* [Task requirements]:
Your job with the data below is to output exactly the lines from the one holding "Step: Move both" down to the one holding "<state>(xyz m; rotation", both included, and no others.

* [Given data]:

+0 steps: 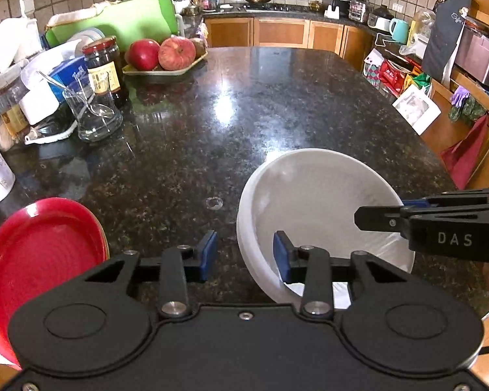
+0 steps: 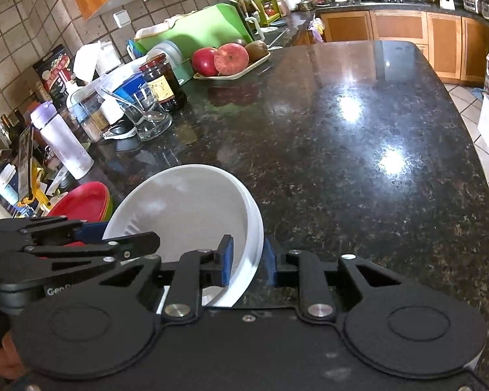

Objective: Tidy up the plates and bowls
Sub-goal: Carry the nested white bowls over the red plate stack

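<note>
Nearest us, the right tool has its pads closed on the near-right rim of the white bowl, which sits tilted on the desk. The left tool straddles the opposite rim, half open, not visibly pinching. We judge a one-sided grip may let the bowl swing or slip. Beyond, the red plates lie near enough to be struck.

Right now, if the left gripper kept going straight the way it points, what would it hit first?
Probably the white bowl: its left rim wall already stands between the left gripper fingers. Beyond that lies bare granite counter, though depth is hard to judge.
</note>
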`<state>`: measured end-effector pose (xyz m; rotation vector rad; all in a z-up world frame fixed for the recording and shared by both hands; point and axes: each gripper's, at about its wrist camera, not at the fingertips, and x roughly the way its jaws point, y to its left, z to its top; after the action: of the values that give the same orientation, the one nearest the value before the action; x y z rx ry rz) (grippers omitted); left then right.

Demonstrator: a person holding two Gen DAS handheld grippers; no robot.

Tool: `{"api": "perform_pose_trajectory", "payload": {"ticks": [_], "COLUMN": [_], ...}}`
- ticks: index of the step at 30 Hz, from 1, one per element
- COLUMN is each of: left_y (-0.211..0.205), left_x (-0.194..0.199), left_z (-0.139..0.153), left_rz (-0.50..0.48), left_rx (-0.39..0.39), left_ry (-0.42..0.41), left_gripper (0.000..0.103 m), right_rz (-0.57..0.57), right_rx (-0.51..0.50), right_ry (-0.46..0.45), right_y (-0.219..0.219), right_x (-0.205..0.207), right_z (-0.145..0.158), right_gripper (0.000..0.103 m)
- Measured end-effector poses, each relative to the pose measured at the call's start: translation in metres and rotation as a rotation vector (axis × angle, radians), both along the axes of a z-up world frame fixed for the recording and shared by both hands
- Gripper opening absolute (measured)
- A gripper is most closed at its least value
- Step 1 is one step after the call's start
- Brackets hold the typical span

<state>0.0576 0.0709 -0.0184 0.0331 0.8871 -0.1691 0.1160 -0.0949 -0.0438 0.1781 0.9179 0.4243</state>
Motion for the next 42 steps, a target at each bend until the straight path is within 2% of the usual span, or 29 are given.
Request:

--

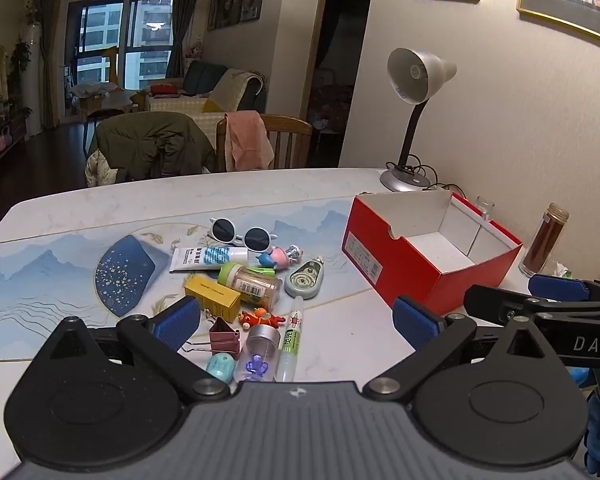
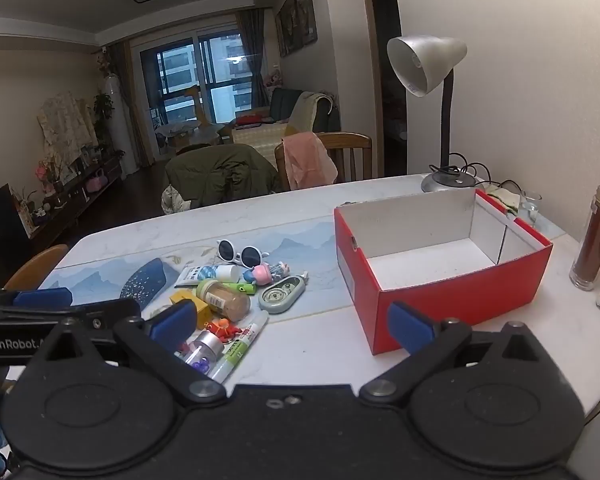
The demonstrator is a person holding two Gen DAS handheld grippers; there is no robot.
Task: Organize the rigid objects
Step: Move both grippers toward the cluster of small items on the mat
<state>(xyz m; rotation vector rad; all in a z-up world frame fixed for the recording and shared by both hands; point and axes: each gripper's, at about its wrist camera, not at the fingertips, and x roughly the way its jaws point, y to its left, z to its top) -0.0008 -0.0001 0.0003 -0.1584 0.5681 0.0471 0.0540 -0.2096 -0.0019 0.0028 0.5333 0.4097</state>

* [Solution to this task]:
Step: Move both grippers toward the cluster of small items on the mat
<state>(xyz m; rotation vector rad; all in a z-up world frame fixed for the recording and shared by both hands; point and axes: each gripper's, at about its wrist camera, not at the fingertips, and x roughly the way its jaws point, y to its left, z to its top) -0.0008 -0.0001 0.0003 -0.1584 0.5681 0.0471 0.0540 -0.2096 -0.0019 0.0028 0.5333 0.4097</state>

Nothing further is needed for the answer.